EXERCISE GOAL. Reproduce word for word every line from the one containing "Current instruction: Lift" through the end of the listing below; omit the pictures.

*** STORED DATA

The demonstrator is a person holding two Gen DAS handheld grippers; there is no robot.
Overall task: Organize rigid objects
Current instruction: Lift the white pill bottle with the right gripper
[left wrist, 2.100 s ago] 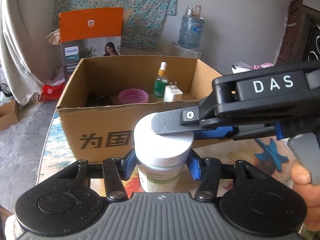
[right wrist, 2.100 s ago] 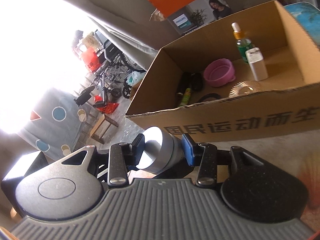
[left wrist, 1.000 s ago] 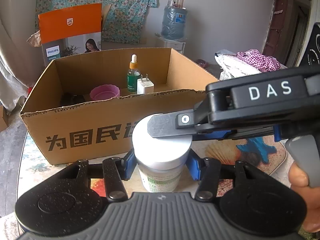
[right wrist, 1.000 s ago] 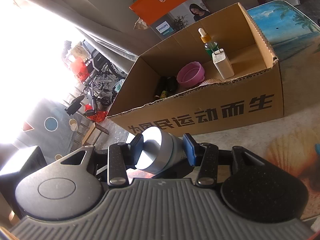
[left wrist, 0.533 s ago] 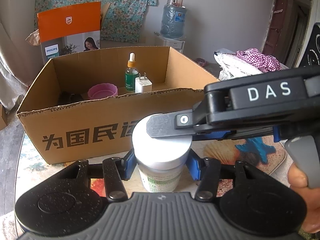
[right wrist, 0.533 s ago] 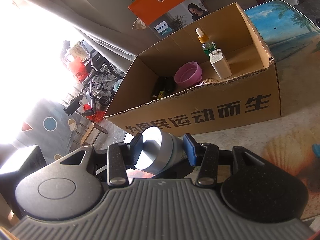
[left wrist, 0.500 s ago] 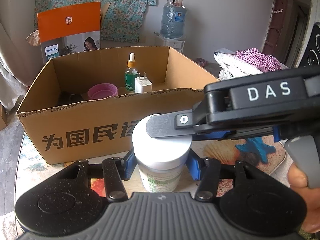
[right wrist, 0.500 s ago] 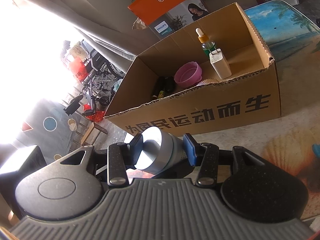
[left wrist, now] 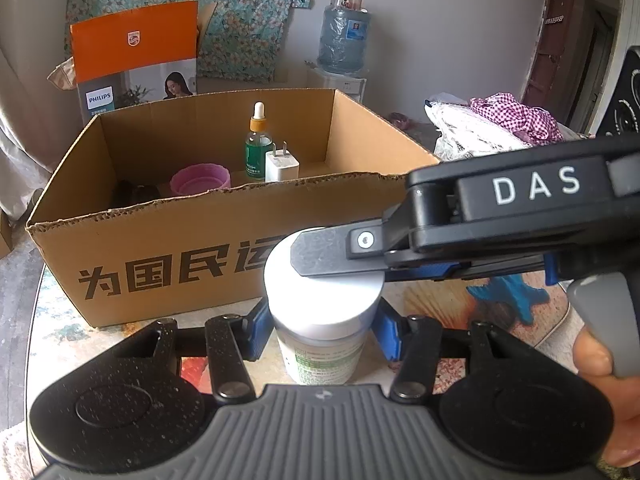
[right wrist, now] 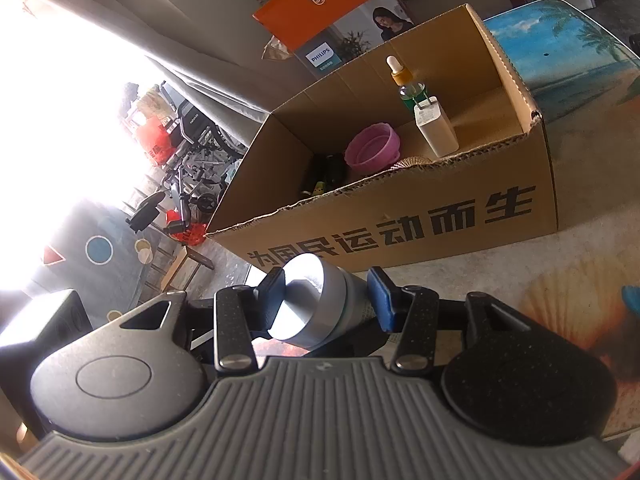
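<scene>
White-lidded jar (left wrist: 324, 308) upright on table (left wrist: 60, 344), near side of cardboard box (left wrist: 168, 248). Left gripper (left wrist: 322, 330) pinches jar body; right gripper (right wrist: 330, 300) pinches its lid from the right.

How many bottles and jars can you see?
2: a green dropper bottle standing in the cardboard box, and a white jar held between both grippers. Dark things in the box's corner may hide more.
</scene>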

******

RESULT.
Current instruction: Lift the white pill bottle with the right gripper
[left wrist, 2.100 s ago] 
[right wrist, 2.100 s ago] 
[left wrist, 1.000 s ago] 
[right wrist, 1.000 s ago] 
[left wrist, 0.533 s ago] 
[right wrist, 0.533 s ago] 
[left wrist, 0.500 s ago] 
[right wrist, 0.500 s ago] 
[left wrist, now] 
[right wrist, now] 
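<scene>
White-lidded jar (left wrist: 324, 308) upright on table (left wrist: 60, 344), near side of cardboard box (left wrist: 168, 248). Left gripper (left wrist: 322, 330) pinches jar body; right gripper (right wrist: 330, 300) pinches its lid from the right.

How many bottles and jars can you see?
2: a green dropper bottle standing in the cardboard box, and a white jar held between both grippers. Dark things in the box's corner may hide more.
</scene>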

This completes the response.